Por Joan Colomer

Se acaba el año y, como es habitual, se imponen los balances, las estadísticas, los resúmenes y las imágenes más significativas del año taurino. Al margen de la relación de toreros y toros triunfadores, la imagen que sigue perdurando, desgraciadamente, es la del fraude, el engaño, la manipulación y el poco respeto hacia la venerable figura del toro. A lo largo de la temporada taurina hemos visto, demasiadas veces, como se humillaba la imagen de la Fiesta con desnortados indultos de especímenes aborregados y carentes del más mínimo trapío. Indultos totalmente gratuitos e injustificados que solo se pueden entender desde esa visión poco seria y triunfalista de la tauromaquia que vienen imponiendo los » gurús» del perverso sistema taurino actual. Indultos “sonrojantes” que llevan solo al descrédito más absoluto y cuya aportación a la bravura es nula o casi nula. Estamos hastiados de ver toretes atontolinados y sin un ápice de casta, que van y vienen “aborregadamente” como si estuvieran amaestrados o ensimismados por los relucientes picos muleteros de las figuritas. Este tipo de toro, sin casta ni emoción alguna, convierte al espectáculo taurino en un anodino «dejà vu» y lo aleja de lo que debería ser el factor de la improvisación y la sorpresa. Todas las tardes de figuras son calcadas por el mismo patrón tanto por el tipo de toro que sale por toriles como por la manera ventajista de torearlo, que no lidiarlo. Así se explica que las figuras ya no llenan las plazas. Incluso el gran público se aburre de ver, cada tarde, la misma película, con los mismos actores y el mismo final. Y así, llevamos ya varias temporadas.
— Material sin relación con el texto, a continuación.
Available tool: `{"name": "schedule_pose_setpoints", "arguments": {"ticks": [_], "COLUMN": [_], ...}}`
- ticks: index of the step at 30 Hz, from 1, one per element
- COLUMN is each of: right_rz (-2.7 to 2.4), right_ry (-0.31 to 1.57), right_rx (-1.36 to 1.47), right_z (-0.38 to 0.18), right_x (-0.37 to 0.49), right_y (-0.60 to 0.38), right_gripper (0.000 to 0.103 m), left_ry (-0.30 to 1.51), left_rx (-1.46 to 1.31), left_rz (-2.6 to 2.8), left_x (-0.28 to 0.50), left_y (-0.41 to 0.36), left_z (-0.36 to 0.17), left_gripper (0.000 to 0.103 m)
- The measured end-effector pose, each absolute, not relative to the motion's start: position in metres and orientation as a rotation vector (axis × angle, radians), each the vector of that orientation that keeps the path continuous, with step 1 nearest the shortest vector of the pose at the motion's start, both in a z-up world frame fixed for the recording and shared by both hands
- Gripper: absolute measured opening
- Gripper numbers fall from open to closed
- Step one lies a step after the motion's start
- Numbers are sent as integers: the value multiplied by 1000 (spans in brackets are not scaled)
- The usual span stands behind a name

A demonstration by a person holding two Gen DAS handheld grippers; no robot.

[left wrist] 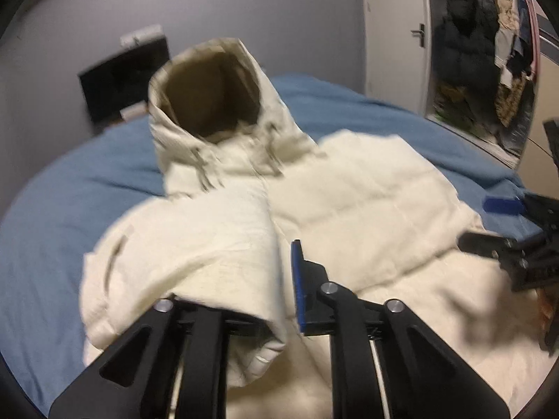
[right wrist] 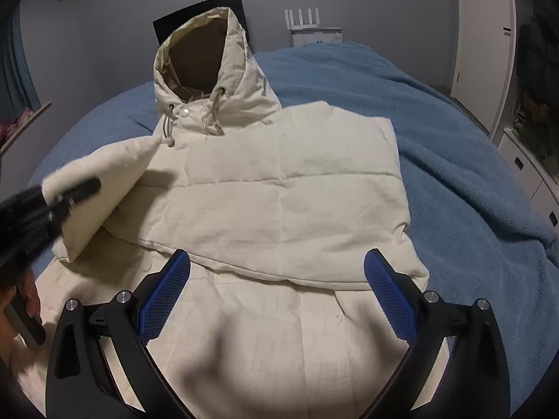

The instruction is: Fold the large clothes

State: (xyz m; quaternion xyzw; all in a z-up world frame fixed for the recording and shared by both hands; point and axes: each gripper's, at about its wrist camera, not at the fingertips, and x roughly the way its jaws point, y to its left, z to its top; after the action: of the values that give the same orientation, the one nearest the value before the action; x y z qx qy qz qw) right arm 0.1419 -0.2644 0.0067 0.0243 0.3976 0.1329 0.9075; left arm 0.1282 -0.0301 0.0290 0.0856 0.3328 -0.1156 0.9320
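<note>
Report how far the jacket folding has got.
Done: one sleeve lies folded across the cream hooded jacket on the blue blanket. In hand: the left gripper carries the other sleeve inward; the right gripper hovers open. Left: laying that sleeve flat, the hood, the body.

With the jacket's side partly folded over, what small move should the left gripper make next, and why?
Probably let go and draw back. The left gripper has the sleeve between its fingers, already carried over the cream jacket on the blue blanket. The right gripper hovers open above the hem.
</note>
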Motion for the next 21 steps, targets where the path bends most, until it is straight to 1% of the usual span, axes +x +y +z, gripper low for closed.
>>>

Nos indigna, asimismo, como se da carta de naturaleza al afeitado de los toros en algunas plazas,sin que pase absolutamente nada. El tema del afeitado continúa siendo una de las lacras execrables que el «sistema» intenta normalizar sin ningún tipo de vergüenza. De la barbería al indulto, pasando por el descaste y la justeza de presentación. Y así, tenemos a algunos toreros que pueden alcanzar los sesenta años en activo.

Si le quitamos a la Fiesta, la emoción del toro, su casta y su sensación de peligrosidad, la corrida queda reducida a un burdo ballet picotero, no exento, eso sí, de un peligro real.

Las excepciones a los desmanes de los taurinillos de medio pelo, las encontramos en los circuitos toristas en los que, como mínimo, se vive la emoción que es, sin duda, el principal ingrediente de un espectáculo cada día más podemizado.